- Exercise aim
List all lines of the data that include the string "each".
========
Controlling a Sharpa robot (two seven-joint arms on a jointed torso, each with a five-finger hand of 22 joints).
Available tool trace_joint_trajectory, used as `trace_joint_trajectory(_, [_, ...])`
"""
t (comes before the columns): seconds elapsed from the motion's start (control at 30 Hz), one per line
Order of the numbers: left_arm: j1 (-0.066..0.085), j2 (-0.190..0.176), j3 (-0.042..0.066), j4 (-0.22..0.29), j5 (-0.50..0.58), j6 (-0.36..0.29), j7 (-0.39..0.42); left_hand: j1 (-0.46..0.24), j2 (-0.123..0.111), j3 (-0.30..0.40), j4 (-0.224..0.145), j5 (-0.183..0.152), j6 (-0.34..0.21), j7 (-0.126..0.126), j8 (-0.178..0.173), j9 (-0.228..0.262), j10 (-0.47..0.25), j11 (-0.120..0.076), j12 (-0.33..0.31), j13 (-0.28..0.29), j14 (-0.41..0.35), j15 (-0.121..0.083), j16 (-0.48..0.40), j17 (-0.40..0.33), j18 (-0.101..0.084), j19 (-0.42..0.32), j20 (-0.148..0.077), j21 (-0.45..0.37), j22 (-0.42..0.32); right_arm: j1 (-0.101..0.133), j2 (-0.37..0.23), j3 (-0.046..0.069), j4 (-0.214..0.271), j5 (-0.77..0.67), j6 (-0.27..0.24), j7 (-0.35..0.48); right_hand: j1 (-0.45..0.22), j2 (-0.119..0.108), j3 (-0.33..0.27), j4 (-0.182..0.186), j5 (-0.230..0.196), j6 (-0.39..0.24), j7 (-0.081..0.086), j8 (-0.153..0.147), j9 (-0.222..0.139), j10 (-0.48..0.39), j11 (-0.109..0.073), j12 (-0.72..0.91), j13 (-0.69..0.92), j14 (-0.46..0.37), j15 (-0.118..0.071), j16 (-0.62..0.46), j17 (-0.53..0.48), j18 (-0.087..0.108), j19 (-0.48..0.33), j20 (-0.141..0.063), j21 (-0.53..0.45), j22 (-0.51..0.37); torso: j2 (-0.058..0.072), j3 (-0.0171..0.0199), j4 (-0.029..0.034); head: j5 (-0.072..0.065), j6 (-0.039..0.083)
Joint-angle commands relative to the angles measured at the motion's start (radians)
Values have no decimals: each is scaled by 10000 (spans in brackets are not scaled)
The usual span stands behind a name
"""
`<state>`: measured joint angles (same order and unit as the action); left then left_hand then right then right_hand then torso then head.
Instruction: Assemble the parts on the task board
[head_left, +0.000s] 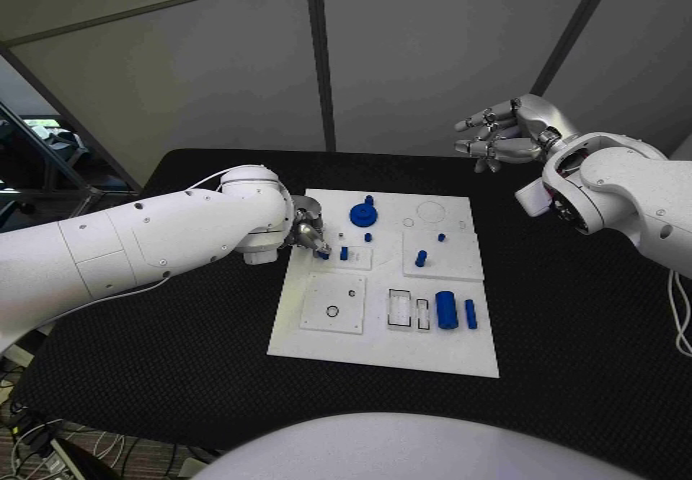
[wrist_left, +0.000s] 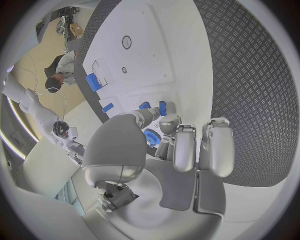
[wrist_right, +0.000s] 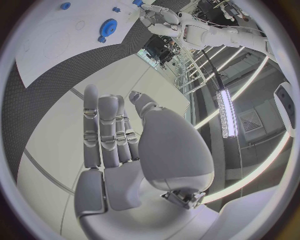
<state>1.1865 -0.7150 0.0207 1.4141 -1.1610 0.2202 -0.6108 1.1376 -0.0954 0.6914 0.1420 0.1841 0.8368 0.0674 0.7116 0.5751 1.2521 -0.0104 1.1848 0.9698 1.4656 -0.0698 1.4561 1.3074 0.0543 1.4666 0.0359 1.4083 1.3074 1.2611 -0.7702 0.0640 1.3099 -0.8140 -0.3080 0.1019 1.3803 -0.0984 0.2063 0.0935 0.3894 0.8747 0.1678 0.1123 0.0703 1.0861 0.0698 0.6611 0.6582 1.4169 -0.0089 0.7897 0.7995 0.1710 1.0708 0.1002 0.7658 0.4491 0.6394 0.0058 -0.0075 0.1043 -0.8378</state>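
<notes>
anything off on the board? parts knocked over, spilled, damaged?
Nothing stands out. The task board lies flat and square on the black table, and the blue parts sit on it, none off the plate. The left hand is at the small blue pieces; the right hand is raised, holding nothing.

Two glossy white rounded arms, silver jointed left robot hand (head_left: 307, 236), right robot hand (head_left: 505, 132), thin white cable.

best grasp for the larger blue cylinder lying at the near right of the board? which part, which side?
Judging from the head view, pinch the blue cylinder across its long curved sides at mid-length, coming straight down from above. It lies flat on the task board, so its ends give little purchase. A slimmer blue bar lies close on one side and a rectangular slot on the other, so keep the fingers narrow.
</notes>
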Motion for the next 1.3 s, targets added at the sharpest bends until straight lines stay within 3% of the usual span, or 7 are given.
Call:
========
- Answer area
Controlling a Sharpa robot (two seven-joint arms on a jointed torso, each with a five-finger hand of 22 joints).
Values have no decimals: each is scaled by 10000 (spans in brackets are not scaled)

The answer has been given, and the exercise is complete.